■ **WORK TASK**:
What is needed is every line of the data that includes the word "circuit". Please copy each one.

Source records
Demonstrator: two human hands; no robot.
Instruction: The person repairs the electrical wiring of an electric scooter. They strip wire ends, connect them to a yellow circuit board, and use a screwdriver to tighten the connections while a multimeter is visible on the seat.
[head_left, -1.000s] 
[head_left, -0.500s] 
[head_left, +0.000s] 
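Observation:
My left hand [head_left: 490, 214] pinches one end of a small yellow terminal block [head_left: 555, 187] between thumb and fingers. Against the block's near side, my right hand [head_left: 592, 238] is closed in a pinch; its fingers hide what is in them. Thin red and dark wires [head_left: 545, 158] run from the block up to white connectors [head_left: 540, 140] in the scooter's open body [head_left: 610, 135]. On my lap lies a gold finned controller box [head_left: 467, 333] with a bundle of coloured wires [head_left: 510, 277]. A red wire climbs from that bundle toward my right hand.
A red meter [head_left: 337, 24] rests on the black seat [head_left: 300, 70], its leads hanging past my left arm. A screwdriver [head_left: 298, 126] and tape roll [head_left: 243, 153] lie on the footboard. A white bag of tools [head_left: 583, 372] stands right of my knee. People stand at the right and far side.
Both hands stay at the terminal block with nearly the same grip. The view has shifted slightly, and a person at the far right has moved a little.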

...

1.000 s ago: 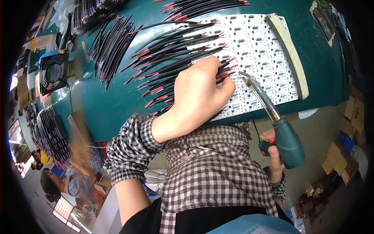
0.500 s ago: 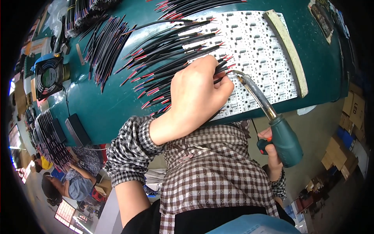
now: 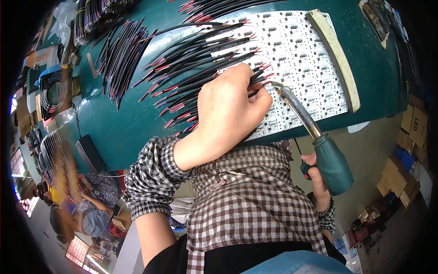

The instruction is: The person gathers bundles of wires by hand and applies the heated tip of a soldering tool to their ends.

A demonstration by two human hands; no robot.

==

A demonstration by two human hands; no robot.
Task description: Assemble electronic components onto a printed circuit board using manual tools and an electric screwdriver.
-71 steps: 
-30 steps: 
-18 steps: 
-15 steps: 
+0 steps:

■ **RESULT OF THE EXERCISE**:
Instruction: The person repairs the electrical wiring of an electric scooter. They strip wire ends, connect them to a yellow circuit board, and use a screwdriver to tighten the connections while a multimeter is visible on the seat.
Task description: Assemble electronic components onto a printed circuit board using manual tools and an electric screwdriver.

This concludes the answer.